What is DeepSeek Sparse Attention in Keye-VL-2.0?

DeepSeek Sparse Attention (DSA) is a sparse-attention scheme that uses a cheap 'lightning indexer' to score every earlier token, then has each query attend to only the top-k highest-scoring tokens instead of all of them. Keye-VL-2.0 adapts it to the multimodal setting, so the selection runs across video frames and text alike — letting a 30B Mixture-of-Experts model (3B active per token) keep a lossless 256K-token context and process hour-level video.

Why does DeepSeek Sparse Attention for video matter?

Long video blows up the token count, and dense attention's cost grows with the square of the sequence length, so an hour of footage is otherwise intractable. By scoring tokens cheaply and keeping only the few that matter per query, DSA holds the per-query cost roughly flat as context grows — which is what lets Keye-VL-2.0 attend over a full 256K window without down-sampling frames and still post state-of-the-art results for its scale on long-video benchmarks.

How is DSA different from block-sparse attention like MSA?

Both skip most of the attention matrix, but at different granularity. Block-sparse schemes (MiniMax's MSA, MoBA) group the KV cache into contiguous blocks and gather whole blocks; DSA selects individual top-k tokens, so the kept tokens can be scattered anywhere across the context. That fine-grained, per-token selection is what makes DSA a natural fit for video, where the frames that matter are often spread far apart across a long timeline.
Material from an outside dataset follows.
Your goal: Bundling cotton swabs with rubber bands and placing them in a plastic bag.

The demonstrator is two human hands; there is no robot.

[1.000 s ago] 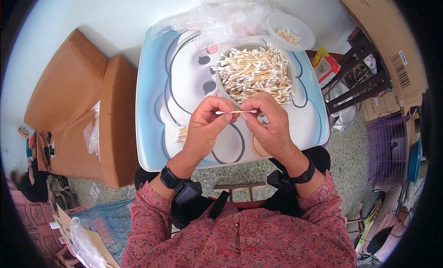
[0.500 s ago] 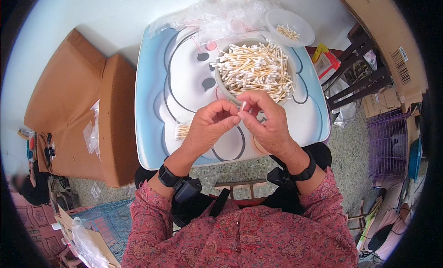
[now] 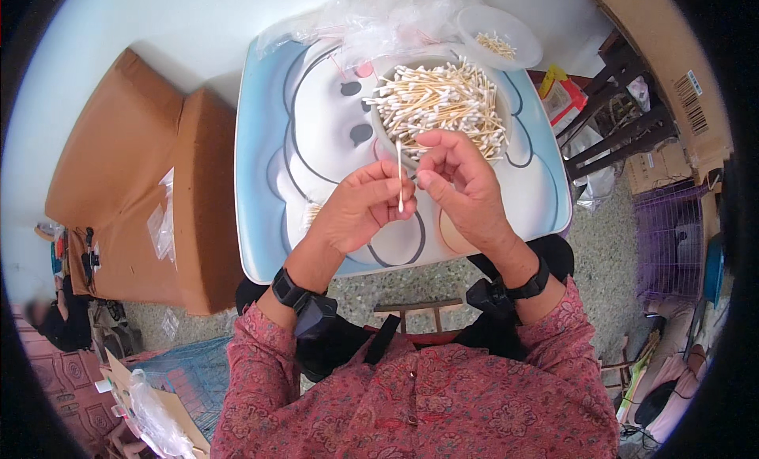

Kwai Keye-VL-2.0 — DeepSeek Sparse Attention for video

TL;DR

What is it: The Keye-VL-2.0 release from Kwai — a 30B-parameter Mixture-of-Experts vision-language model with only 3B active per token — adapts DeepSeek Sparse Attention (DSA) to the multimodal setting so it can read a lossless 256K-token context and hour-long video.
Why it’s needed: Hour-level video explodes the token count, and ordinary attention's cost grows with the square of the length. DSA keeps the per-query cost roughly flat by attending to only the frames that matter — the kind of efficiency that lets a single model hold a whole video in context and post state-of-the-art results for its scale on long-video benchmarks.
vs previous: Where dense (full) attention makes every token compare against every earlier token — and where older long-video models downsample or drop frames to fit — Keye keeps every frame and instead makes the computation sparse, so the 256K context stays lossless rather than lossily compressed.

Jargon

DeepSeek Sparse Attention (DSA): A sparse-attention scheme from DeepSeek. Instead of every query attending to every earlier token, a lightweight scorer ranks the cached past and the query computes attention over only the top-scoring tokens — fine-grained, token-by-token selection rather than whole contiguous blocks.
Lightning indexer: DSA's cheap pre-scorer. It runs over all earlier tokens at a fraction of the cost of full attention and outputs a relevance score per token, so the expensive attention step only has to look at the few the indexer flags.
Top-k token selection: Keeping only the k highest-scoring tokens per query and ignoring the rest. The smaller k is relative to the context length, the cheaper each query becomes — the sparsity knob that turns quadratic cost into something near-flat.
Mixture-of-Experts (active vs total): The model has 30B total parameters but routes each token through only 3B of them. "Active" is what you pay to run a token; "total" is what you store. Background: it's the same active-vs-total split as any modern MoE.
Lossless 256K context: The model attends over the full 256,000-token window without throwing tokens away. "Lossless" here means the input isn't compressed or down-sampled — the computation is sparse, not the context.
KV cache: The stored Key and Value vectors for every token already processed, so the model never recomputes the past. It grows with context length — at 256K tokens of video it is the binding cost. See KV Cache → Memory Cost.
Cross-Modal Multi-Teacher On-Policy Distillation: Keye's training recipe: several teacher models supervise the student on its own outputs across text and vision, paired with Context-RL and Video-RL — a way to add long-context and video skill without the model forgetting what it already knew.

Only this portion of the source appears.